→ Work instruction
Read through the listing, and wherever a line holds the word "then", return it.
┌──
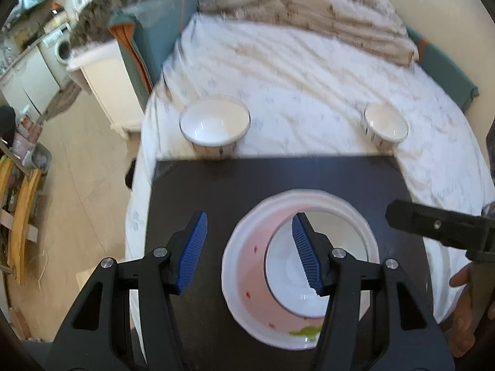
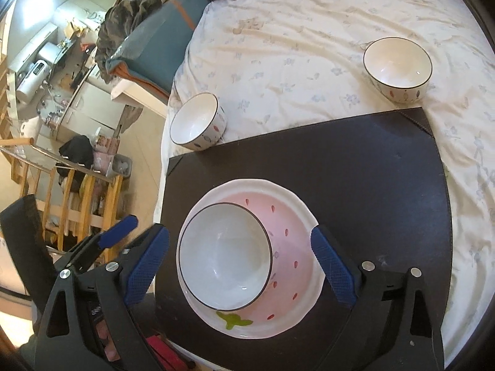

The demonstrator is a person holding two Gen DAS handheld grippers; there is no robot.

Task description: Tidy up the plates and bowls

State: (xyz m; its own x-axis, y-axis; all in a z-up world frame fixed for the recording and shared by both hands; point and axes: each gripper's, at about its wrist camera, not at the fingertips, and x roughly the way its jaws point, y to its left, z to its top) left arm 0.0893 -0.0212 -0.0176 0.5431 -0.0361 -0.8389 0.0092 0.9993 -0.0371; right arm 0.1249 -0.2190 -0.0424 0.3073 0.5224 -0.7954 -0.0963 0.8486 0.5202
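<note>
**Two bowls left, one beyond each far corner of the mat**

On the bed [image 2: 309,46] lies a dark mat [image 2: 371,170] carrying a pink plate [image 2: 290,241] with a white bowl [image 2: 225,256] set in it. The left bowl [image 2: 198,122] and the right bowl [image 2: 397,68] stand on the sheet, well apart. The right gripper [image 2: 239,266], jaws wide and empty, hangs over the stack; the left gripper [image 1: 249,253], jaws half open and empty, is nearer the left bowl.

A dark mat [image 2: 355,167] lies on a bed whose floral sheet [image 2: 294,46] is creased. Beyond the mat, a beige blanket [image 1: 309,9] is bunched; left of the bed stand a white cabinet [image 1: 105,83], washing machine [image 1: 62,49] and wooden railing [image 2: 77,198].
</note>
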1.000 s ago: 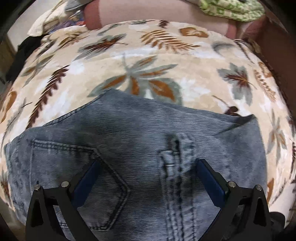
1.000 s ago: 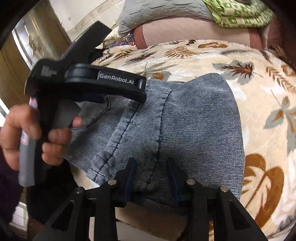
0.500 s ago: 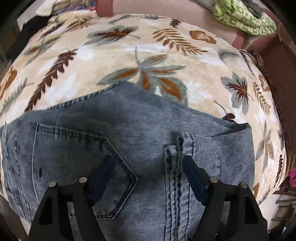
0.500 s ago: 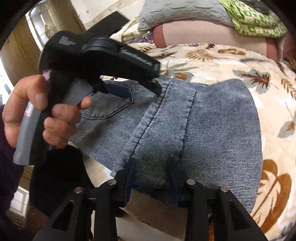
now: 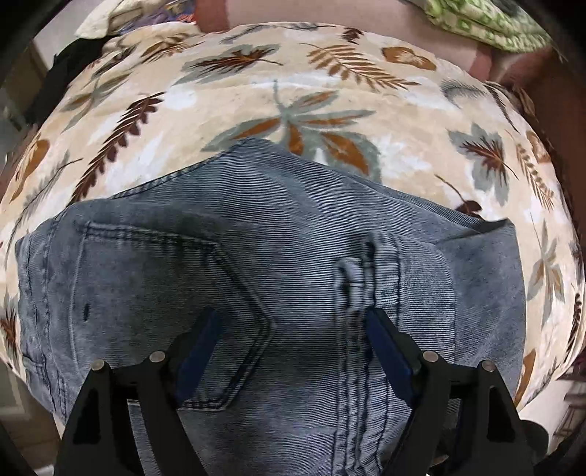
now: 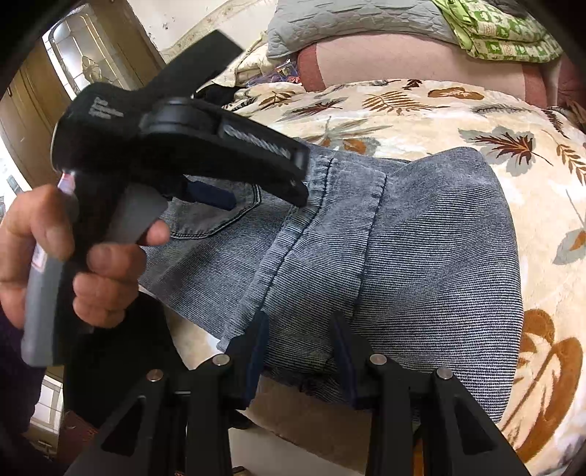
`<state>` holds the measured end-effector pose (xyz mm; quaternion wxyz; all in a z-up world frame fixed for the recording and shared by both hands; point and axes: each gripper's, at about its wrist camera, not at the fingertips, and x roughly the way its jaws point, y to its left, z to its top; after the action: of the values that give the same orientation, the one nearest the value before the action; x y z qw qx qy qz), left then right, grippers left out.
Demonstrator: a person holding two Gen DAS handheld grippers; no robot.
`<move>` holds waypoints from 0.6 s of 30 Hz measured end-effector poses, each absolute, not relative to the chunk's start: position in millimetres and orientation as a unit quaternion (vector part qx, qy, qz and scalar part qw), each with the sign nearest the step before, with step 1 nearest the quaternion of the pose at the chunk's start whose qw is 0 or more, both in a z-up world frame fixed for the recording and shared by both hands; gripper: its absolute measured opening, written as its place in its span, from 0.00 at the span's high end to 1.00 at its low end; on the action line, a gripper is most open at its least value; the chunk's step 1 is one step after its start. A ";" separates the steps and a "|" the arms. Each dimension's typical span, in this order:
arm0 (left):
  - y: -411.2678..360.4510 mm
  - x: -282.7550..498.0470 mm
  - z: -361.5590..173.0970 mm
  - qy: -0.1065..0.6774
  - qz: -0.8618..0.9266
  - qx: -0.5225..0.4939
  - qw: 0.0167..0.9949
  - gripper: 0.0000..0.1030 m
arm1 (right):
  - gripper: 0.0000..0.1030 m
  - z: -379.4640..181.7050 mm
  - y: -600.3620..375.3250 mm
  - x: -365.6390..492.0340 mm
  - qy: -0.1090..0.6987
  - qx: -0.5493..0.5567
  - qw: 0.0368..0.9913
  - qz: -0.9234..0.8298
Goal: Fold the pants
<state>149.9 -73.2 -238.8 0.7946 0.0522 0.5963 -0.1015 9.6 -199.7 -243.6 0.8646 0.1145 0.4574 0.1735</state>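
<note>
The blue denim pants [image 5: 293, 256] lie folded on a leaf-print bedspread [image 5: 293, 91], back pocket [image 5: 154, 293] up. My left gripper [image 5: 291, 331] hovers just above the denim with its jaws wide apart, between the pocket and the center seam. In the right wrist view the pants [image 6: 421, 249] reach the bed's near edge. My right gripper [image 6: 298, 337] is partly open, its pads on either side of the folded near edge; I cannot tell whether they touch it. The left gripper's body [image 6: 175, 153] and the hand holding it show over the pocket.
Grey [image 6: 348, 22] and green patterned [image 6: 505, 33] bedding is piled on a pink headboard [image 6: 403, 58] at the far end. The bedspread's near edge [image 6: 293, 410] drops away just under my right gripper. A wooden door and window are at the far left.
The left gripper has shifted over the denim, staying open. The right gripper keeps the same width at the pants' near edge, and the pants have moved a little farther onto the bed.
</note>
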 end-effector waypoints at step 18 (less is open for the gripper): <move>-90.4 162.3 -233.9 0.581 -0.202 0.016 0.788 0.77 | 0.62 -234.1 -201.8 5.0 0.431 0.126 0.878 0.167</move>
<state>162.3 -90.4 -233.9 0.7884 0.0161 0.5807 -0.2022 5.0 -201.8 -234.1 0.8775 0.1255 0.4314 0.1674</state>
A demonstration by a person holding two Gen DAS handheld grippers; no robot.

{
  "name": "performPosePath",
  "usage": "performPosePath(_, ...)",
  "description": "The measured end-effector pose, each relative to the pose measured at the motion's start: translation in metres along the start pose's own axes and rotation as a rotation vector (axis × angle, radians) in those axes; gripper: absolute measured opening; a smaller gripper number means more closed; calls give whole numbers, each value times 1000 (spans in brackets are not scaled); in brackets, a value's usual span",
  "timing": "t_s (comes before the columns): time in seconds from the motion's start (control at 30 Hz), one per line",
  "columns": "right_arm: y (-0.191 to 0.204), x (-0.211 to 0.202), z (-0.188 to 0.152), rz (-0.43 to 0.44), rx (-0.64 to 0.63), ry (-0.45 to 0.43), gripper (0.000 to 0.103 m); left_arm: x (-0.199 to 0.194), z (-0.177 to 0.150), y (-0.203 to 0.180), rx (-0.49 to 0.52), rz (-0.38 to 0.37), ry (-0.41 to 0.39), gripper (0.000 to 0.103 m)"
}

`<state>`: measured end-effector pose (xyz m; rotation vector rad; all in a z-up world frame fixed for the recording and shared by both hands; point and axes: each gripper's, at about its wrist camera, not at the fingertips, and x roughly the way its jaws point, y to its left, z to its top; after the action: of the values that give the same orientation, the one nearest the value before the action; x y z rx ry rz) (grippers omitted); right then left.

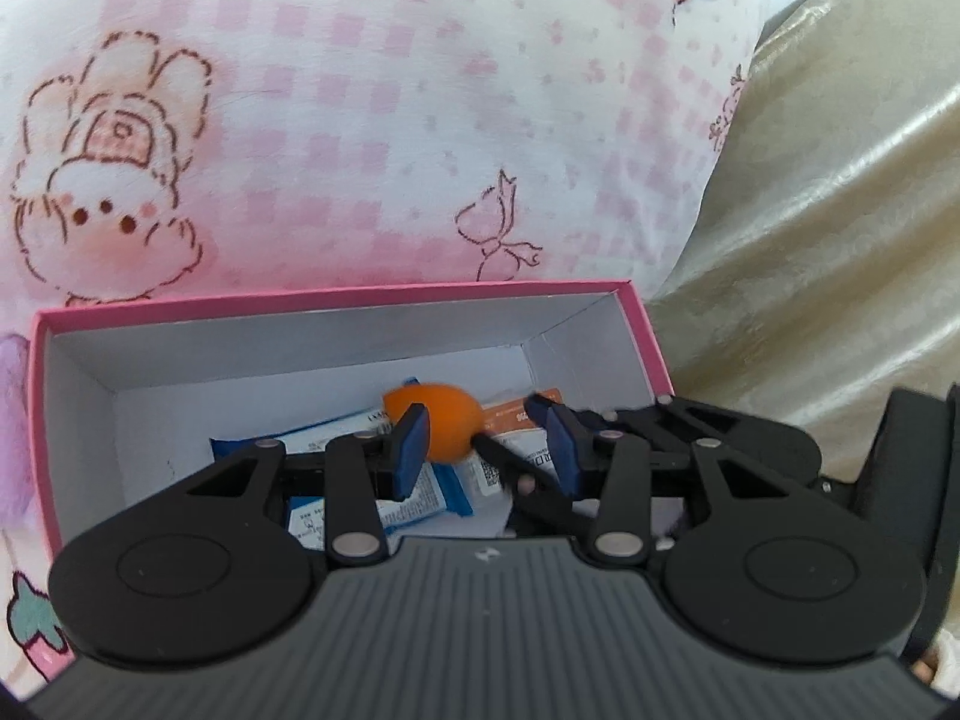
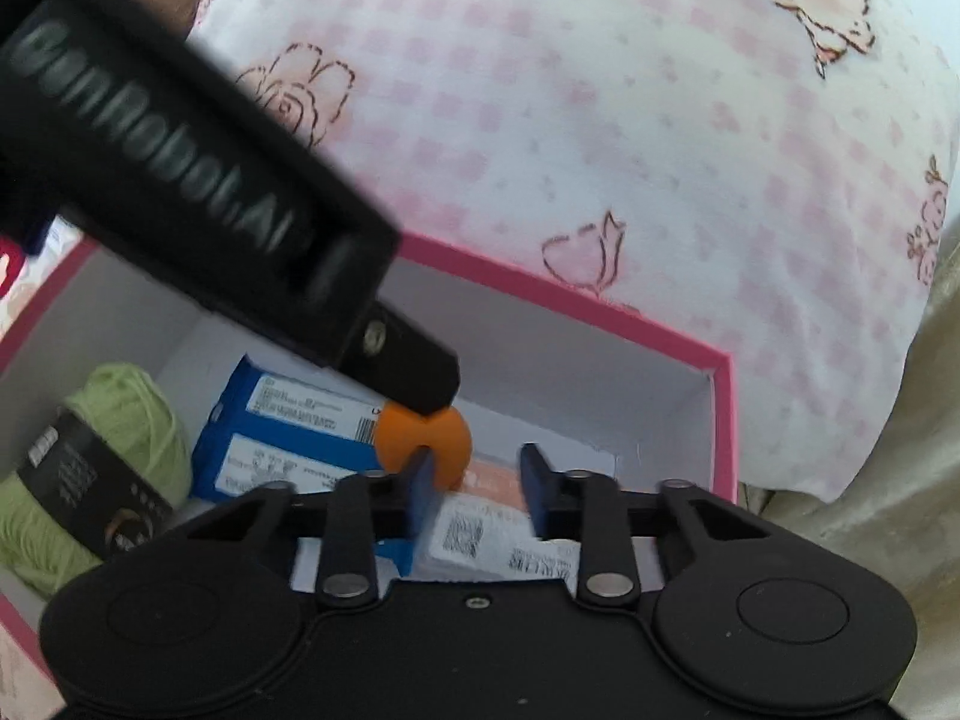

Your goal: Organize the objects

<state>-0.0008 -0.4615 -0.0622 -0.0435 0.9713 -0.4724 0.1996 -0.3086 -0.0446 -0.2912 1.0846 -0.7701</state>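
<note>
We find the orange ball (image 1: 441,423) in the pink box (image 1: 336,294), just past the left fingertips of both left hand-held gripper (image 1: 480,411) and right hand-held gripper (image 2: 477,456), both part-open and empty.

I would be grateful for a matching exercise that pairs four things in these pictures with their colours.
Things:
1. ball
2. yarn skein
3. box rim
4. bedsheet

Colours:
A. pink and white check
B. light green
C. orange
D. solid pink

Pairs: 1-C; 2-B; 3-D; 4-A
</note>
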Motion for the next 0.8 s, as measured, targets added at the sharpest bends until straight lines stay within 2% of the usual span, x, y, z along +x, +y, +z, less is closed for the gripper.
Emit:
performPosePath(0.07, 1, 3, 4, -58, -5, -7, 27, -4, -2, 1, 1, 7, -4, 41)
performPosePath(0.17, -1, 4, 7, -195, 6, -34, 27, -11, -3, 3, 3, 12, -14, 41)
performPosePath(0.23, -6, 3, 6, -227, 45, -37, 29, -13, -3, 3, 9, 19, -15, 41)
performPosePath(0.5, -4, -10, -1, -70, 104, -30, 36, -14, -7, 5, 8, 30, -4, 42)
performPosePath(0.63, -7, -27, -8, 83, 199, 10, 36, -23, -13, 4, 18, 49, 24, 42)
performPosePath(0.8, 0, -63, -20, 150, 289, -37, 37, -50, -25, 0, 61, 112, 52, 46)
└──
→ Result of this exercise
`<state>` holds the measured end-effector pose (xyz mm; quaternion wxyz; all in a z-up world frame fixed for the recording and shared by both hands; point and axes: each gripper's, at about its wrist camera, not at the fingertips, and x roughly the way its jaws point, y to its left, z to its top; after the action: of the values that give the same orientation, the one nearest the value before the action; x y z qw qx qy qz), left then right, grippers left out.
`<state>`: measured end-effector pose (xyz m; rotation vector rad; all in a z-up world frame fixed for the recording and shared by both hands; point and axes: each gripper's, at about its wrist camera, not at the fingertips, and x roughly the way its jaws point, y to its left, z to its top; after the action: of the values that give the same orientation, the one nearest the value before the action; x y z rx ry rz) (grippers omitted); right then left.

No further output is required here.